A Distributed Collaborative Retrieval Framework Excelling in All Queries and Corpora based on Zero-shot Rank-Oriented Automatic Evaluation
Tian-Yi Che, Xian-Ling Mao, Chun Xu, Cheng-Xin Xin, Heng-Da Xu, Jin-Yu Liu, Heyan Huang
TL;DR
The paper addresses the fragmentation of retrieval performance across queries and corpora by proposing a Distributed Collaborative Retrieval Framework (DCRF) that unifies sparse, dense, and LLM-based retrievers. It introduces rank-oriented, zero-shot evaluation via four prompting strategies to select the best ranked results without labeled data, enabling flexible, scalable integration of models. Through extensive experiments on BEIR and TREC datasets with multiple open-source and black-box LLMs, DCRF achieves competitive or superior performance and improved efficiency compared to existing methods like RankGPT and ListT5. The framework offers practical impact by reducing maintenance costs, enabling domain adaptation, and providing a robust baseline for future multi-model retrieval systems and rank-aware evaluations.
Abstract
Numerous retrieval models, including sparse, dense and llm-based methods, have demonstrated remarkable performance in predicting the relevance between queries and corpora. However, the preliminary effectiveness analysis experiments indicate that these models fail to achieve satisfactory performance on the majority of queries and corpora, revealing their effectiveness restricted to specific scenarios.
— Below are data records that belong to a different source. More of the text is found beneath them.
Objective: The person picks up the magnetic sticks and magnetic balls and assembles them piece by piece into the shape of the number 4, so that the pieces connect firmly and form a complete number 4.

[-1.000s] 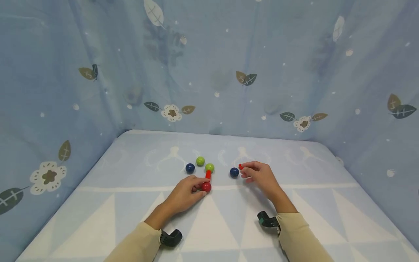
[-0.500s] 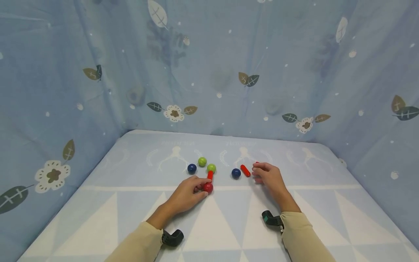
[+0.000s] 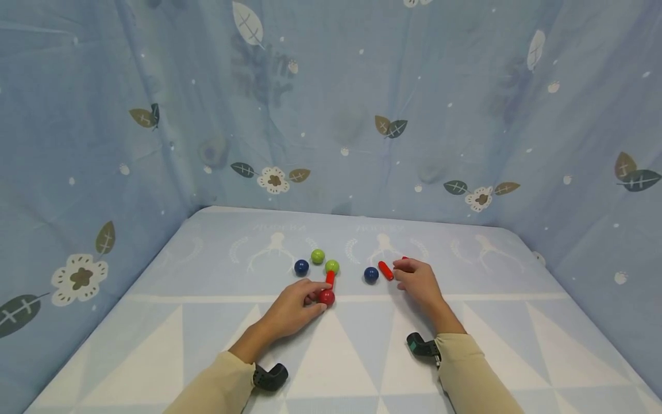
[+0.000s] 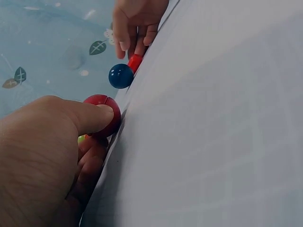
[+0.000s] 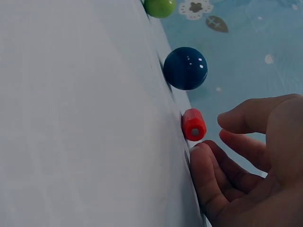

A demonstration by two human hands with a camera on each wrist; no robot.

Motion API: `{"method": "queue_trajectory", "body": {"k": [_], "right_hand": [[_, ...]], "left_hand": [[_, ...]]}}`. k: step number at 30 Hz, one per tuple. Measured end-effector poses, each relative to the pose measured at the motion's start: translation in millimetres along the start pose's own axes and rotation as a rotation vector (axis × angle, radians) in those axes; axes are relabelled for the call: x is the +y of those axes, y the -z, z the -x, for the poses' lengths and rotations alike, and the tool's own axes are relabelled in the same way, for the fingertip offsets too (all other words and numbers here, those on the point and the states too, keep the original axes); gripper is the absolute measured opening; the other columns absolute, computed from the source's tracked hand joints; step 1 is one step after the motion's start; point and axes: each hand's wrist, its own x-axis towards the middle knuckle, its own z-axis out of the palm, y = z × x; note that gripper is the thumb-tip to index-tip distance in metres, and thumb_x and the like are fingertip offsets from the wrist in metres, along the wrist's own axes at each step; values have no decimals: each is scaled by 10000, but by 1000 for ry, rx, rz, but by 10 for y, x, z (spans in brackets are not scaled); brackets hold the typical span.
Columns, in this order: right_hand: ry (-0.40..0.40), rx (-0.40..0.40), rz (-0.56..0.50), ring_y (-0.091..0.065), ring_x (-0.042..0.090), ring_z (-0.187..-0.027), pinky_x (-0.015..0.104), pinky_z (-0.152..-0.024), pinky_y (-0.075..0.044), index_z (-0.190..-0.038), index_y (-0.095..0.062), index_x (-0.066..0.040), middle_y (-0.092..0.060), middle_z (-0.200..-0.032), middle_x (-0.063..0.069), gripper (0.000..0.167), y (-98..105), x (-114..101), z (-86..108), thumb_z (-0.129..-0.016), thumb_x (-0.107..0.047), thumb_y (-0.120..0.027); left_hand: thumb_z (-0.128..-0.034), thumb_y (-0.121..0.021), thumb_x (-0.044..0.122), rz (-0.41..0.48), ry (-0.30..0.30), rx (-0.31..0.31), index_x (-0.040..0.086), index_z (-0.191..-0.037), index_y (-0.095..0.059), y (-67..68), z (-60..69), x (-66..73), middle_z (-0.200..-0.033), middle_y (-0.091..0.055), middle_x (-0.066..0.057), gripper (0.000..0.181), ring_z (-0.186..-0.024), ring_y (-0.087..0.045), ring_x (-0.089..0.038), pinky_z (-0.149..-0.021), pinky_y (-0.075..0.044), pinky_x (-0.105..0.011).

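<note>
Thumb and fingers of the left hand [image 3: 292, 309] grip a red ball [image 3: 327, 297] on the table; the left wrist view shows the thumb pressed on the red ball [image 4: 105, 115]. A red rod [image 3: 330, 279] runs from that ball to a green ball [image 3: 332, 267]. The right hand [image 3: 420, 285] is just right of a loose red rod [image 3: 385, 271]. In the right wrist view its fingers are spread and slightly bent beside the red rod [image 5: 194, 125], holding nothing visible. Another red piece [image 3: 405, 258] shows partly behind the right hand.
A dark blue ball [image 3: 371, 275] lies left of the loose rod. Another dark blue ball [image 3: 301, 267] and a second green ball [image 3: 318, 256] lie beyond the left hand. A patterned blue curtain [image 3: 320, 115] stands behind the table [image 3: 331, 368].
The right hand has moved right from beside the blue ball, and the loose red rod, mostly hidden by its fingers earlier, now lies exposed. The left hand keeps its grip on the red ball.
</note>
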Motion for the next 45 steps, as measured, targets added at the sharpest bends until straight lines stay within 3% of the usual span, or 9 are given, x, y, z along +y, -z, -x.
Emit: {"method": "queue_trajectory", "body": {"k": [6, 11, 28, 38, 45], "right_hand": [[63, 10, 137, -616, 260, -959, 315, -785, -544, -1235, -667, -23, -653, -1188, 151, 308, -38, 4, -22, -946, -128, -651], [99, 22, 232, -608, 283, -1006, 421, -877, -514, -1195, -682, -25, -670, -1139, 143, 296, -76, 4, -41, -922, -139, -680], [147, 71, 313, -622, 267, -912, 441, -851, -506, -1118, -704, 4, -696, -987, 117, 248, -148, -52, -50, -887, -85, -703], [101, 63, 342, -618, 325, -1032, 471, -926, -508, -1183, -709, -1, -685, -1154, 191, 294, -165, -70, -15, -913, -116, -685], [113, 47, 357, -607, 354, -1062, 478, -911, -510, -1180, -709, 18, -682, -1164, 202, 300, -149, -72, 6, -913, -112, -667]], "left_hand": [[-903, -753, 158, -1, 16, -8, 159, -1321, -657, 2, -5, 10, -1000, -601, 78, 429, -876, -556, -91, -792, -503, -275], [-901, -756, 149, 1, 9, -10, 151, -1315, -660, 5, -4, 2, -1011, -608, 65, 425, -885, -561, -100, -796, -508, -289], [-905, -752, 152, 11, 9, -11, 152, -1319, -658, 25, 6, 7, -1014, -606, 65, 424, -888, -558, -98, -797, -503, -291], [-903, -749, 140, 6, 11, -10, 156, -1314, -661, 24, 11, 11, -1014, -609, 57, 420, -890, -561, -107, -799, -501, -299], [-902, -751, 152, 17, 10, -15, 156, -1321, -657, 26, 19, 13, -1016, -607, 63, 429, -891, -562, -103, -799, -507, -289]]}}
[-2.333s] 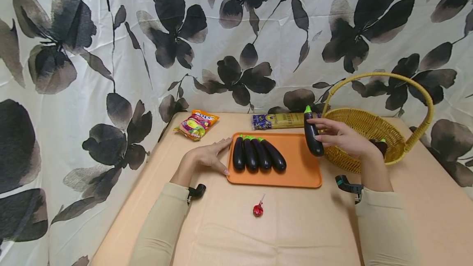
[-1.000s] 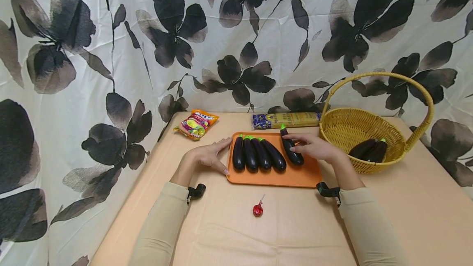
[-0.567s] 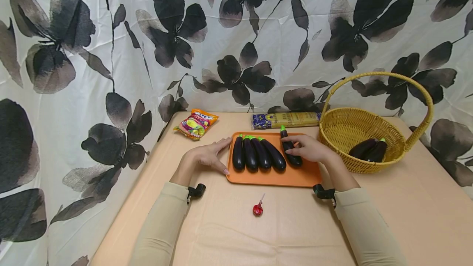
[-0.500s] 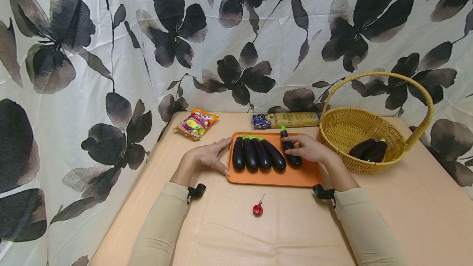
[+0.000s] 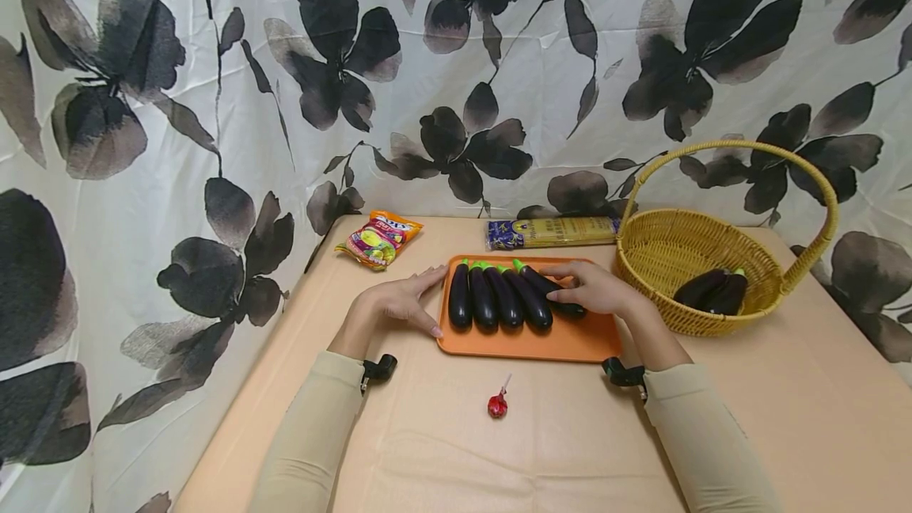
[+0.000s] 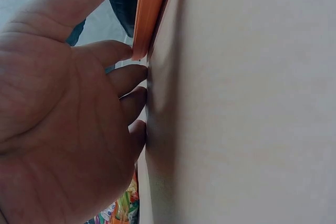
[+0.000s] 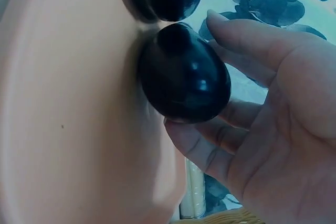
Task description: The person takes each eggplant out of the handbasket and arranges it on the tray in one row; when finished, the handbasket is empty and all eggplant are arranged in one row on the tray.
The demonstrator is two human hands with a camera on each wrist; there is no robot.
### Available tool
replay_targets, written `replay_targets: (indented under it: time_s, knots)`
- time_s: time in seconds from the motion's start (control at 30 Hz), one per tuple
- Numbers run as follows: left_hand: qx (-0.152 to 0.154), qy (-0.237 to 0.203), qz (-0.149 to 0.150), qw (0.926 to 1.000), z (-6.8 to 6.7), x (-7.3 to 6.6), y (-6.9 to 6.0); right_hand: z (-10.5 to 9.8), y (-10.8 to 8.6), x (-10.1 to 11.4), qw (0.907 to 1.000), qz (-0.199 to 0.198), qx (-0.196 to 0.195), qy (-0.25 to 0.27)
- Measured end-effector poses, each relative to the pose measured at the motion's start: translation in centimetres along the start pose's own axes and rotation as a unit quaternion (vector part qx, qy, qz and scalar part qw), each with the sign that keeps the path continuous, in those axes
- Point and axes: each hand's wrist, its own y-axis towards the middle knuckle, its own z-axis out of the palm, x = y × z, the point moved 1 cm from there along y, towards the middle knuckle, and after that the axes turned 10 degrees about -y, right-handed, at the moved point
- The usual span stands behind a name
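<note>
On an orange tray (image 5: 527, 345), several dark purple eggplants (image 5: 484, 299) with green stems lie side by side toward the left. Another eggplant (image 5: 539, 282) slants beside them, its stem end near the row and its thick end toward the right. My right hand (image 5: 598, 289) holds this one, thumb on the near side and fingers beyond. In the right wrist view the curved fingers surround the glossy rounded end of the eggplant (image 7: 184, 77). My left hand (image 5: 402, 301) rests at the tray's left edge, fingers extended, thumb against the near-left rim; the left wrist view shows its palm (image 6: 63, 119).
A yellow wicker basket (image 5: 673, 240) with a tall handle stands at the right, two eggplants (image 5: 712, 291) inside. Behind the tray lies a blue and yellow long packet (image 5: 552, 233). A candy bag (image 5: 380, 240) sits at back left. A red lollipop (image 5: 498, 404) lies in front.
My right hand has brought an eggplant from beside the basket onto the tray. Over the last half second its stem end has swung left toward the row. The left hand has stayed put.
</note>
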Motion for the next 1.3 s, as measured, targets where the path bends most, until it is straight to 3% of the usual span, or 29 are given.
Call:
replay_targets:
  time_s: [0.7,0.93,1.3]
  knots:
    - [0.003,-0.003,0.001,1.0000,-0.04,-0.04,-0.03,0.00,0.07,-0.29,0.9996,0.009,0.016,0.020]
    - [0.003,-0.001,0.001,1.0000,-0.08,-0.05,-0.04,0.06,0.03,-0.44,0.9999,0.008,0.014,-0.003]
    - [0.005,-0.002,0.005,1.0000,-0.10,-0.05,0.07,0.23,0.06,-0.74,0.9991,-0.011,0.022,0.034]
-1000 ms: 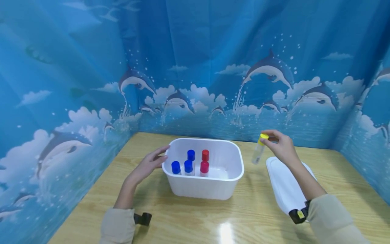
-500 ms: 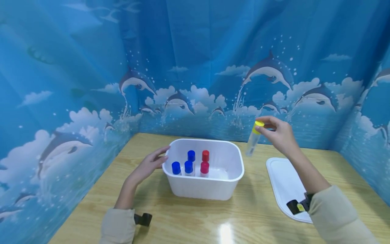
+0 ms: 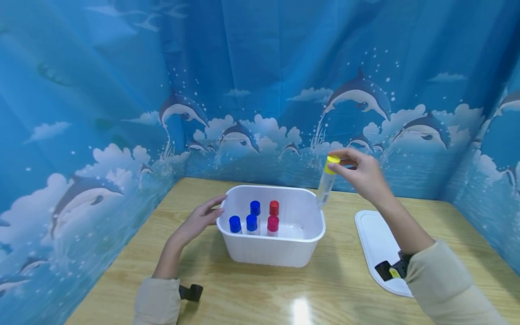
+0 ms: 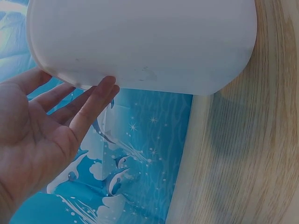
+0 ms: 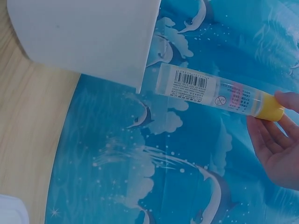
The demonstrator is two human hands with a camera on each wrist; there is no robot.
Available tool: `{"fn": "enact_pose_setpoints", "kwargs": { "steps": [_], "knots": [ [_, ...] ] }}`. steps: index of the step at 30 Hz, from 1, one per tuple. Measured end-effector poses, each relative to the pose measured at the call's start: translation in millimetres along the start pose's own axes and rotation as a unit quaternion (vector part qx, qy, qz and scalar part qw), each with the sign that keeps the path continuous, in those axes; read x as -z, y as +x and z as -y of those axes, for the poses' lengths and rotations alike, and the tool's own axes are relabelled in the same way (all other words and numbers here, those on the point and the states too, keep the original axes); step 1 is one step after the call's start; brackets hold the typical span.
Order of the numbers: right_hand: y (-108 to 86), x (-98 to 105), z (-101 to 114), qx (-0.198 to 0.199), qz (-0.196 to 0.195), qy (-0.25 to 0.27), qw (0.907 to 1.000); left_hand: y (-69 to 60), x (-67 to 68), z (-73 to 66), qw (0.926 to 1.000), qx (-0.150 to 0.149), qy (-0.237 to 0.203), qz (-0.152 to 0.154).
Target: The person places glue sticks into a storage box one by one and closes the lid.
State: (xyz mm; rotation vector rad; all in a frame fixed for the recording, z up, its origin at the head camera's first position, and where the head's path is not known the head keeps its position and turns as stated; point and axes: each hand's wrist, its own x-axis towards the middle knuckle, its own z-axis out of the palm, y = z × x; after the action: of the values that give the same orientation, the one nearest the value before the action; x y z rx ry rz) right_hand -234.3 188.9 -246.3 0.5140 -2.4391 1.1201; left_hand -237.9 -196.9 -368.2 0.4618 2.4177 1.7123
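1. The right hand (image 3: 361, 174) is pinching the yellow cap (image 3: 333, 164) of a clear tube (image 3: 326, 186) between its thumb and fingers.
2. The tube is hanging in the air on a slant, with its cap up. Its bottom end is pointing down toward the right back corner of the white bin (image 3: 268, 252). In the right wrist view, a small gap is showing between the tube and the bin.
3. A label (image 5: 189, 83) with black bars is sitting near the tube's bottom end.
4. The left hand (image 3: 201, 214) is resting its loose fingers on the bin's left side. They aren't squeezing tight.
5. Inside the bin, three blue-capped tubes (image 3: 252, 222) are standing on the left, and two red-capped tubes (image 3: 273, 223) are standing just beside them.
6. A flat white piece (image 3: 379, 243) is lying on the wooden table (image 3: 243, 298), right of the bin.
7. A blue dolphin curtain (image 3: 280, 113) is hanging behind.
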Motion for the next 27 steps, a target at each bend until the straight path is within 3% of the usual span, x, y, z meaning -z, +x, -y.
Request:
{"fn": "enact_pose_setpoints", "kwargs": {
  "steps": [9, 11, 15, 19, 27],
  "knots": [
    [2.4, -12, 6, 0.016, 0.01, 0.016, 0.9997, -0.5, -0.7, -1.5, 1.0, -0.003, 0.008, -0.004],
    [3.2, -15, 7, 0.019, 0.015, 0.021, 0.9995, -3.8, -1.6, -8.8, 1.0, -0.001, 0.008, -0.002],
    [3.4, -23, 7, 0.02, 0.025, 0.027, 0.9991, -4.5, -1.7, -9.9, 1.0, 0.003, 0.007, -0.003],
    [2.7, -29, 7, 0.017, 0.036, 0.033, 0.9987, -1.2, -0.2, -0.7, 1.0, -0.004, 0.006, -0.005],
    [-1.4, -44, 2, 0.001, 0.054, 0.037, 0.9979, -0.9, 0.2, -1.2, 1.0, -0.006, 0.002, -0.005]
  ]
}}
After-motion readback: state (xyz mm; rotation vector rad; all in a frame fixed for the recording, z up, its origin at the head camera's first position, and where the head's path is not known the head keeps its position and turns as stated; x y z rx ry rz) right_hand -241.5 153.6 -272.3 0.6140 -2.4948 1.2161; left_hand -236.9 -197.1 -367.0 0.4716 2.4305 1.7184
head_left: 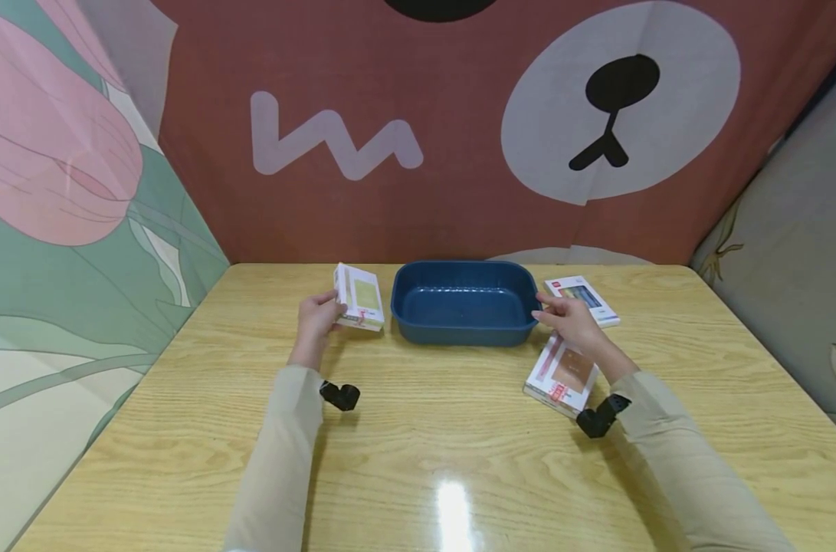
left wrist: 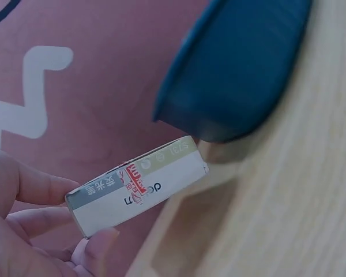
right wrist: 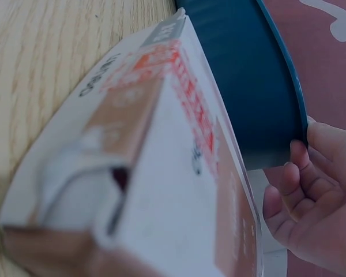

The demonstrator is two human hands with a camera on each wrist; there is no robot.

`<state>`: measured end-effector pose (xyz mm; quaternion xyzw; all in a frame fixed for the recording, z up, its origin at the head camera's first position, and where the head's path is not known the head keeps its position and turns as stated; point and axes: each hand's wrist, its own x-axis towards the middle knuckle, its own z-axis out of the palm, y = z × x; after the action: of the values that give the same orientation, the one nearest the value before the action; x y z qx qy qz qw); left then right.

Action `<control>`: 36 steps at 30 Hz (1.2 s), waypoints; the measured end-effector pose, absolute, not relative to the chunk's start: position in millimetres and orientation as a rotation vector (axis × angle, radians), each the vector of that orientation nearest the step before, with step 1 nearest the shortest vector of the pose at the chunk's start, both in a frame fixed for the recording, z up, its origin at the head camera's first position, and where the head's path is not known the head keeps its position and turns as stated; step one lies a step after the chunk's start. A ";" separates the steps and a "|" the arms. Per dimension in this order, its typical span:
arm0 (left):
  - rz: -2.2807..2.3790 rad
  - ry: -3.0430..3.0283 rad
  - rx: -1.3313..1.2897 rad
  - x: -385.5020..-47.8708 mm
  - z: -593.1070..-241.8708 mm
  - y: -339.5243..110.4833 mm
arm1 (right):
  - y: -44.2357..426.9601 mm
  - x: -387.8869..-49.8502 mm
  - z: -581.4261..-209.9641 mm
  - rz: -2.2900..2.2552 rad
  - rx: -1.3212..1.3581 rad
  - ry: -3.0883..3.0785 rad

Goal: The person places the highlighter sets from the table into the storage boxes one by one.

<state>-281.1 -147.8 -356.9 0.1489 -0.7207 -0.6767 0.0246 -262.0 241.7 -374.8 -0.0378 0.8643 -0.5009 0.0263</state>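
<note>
The left hand [head_left: 316,322] grips a white box with a yellow-green panel [head_left: 365,294] by its left side, just left of the blue basin [head_left: 462,336]. In the left wrist view the box [left wrist: 138,187] is tilted, fingers on one end, its other end close to the basin [left wrist: 236,75]. At the basin's right rim, the right hand [head_left: 572,322] pinches the edge with thumb and fingertips; the right wrist view shows this hand [right wrist: 326,190] at the basin's rim [right wrist: 288,63]. Beneath the right wrist lies a white box with a brown panel [head_left: 573,371], large in the right wrist view.
A flat white box with a dark picture [head_left: 600,310] lies to the right of the basin, behind the right hand. All stand on a light wood table [head_left: 418,429]. A red-brown patterned cloth [head_left: 459,215] hangs behind the table's far edge, with patterned cloths at both sides.
</note>
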 end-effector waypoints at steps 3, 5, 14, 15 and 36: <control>-2.089 -2.194 0.456 -279.5 -349.7 -148.8 | 241.7 -261.7 -373.8 -1.545 -0.118 2.659; -2.088 -2.172 0.457 -278.3 -344.4 -149.1 | 241.8 -261.6 -373.7 -1.547 -0.118 2.651; -2.158 -2.070 0.395 -273.8 -325.0 -140.6 | 243.4 -262.6 -373.3 -1.625 -0.146 2.606; -2.180 -2.054 0.381 -273.0 -323.1 -138.1 | 243.4 -262.6 -373.3 -1.621 -0.144 2.609; -2.090 -2.282 0.198 -274.9 -325.4 -92.3 | 242.7 -264.1 -375.1 -1.548 -0.132 2.666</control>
<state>-274.9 -92.3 -325.4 0.0640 -0.7358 -0.6739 0.0203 -264.1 242.7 -375.1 -0.0429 0.8637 -0.5014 0.0281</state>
Thus, to tackle this problem, we propose a novel Distributed Collaborative Retrieval Framework (DCRF), outperforming each single model across all queries and corpora. Specifically, the framework integrates various retrieval models into a unified system and dynamically selects the optimal results for each user's query. It can easily aggregate any retrieval model and expand to any application scenarios, illustrating its flexibility and scalability.Moreover, to reduce maintenance and training costs, we design four effective prompting strategies with large language models (LLMs) to evaluate the quality of ranks without reliance of labeled data. Extensive experiments demonstrate that proposed framework, combined with 8 efficient retrieval models, can achieve performance comparable to effective listwise methods like RankGPT and ListT5, while offering superior efficiency. Besides, DCRF surpasses all selected retrieval models on the most datasets, indicating the effectiveness of our prompting strategies on rank-oriented automatic evaluation.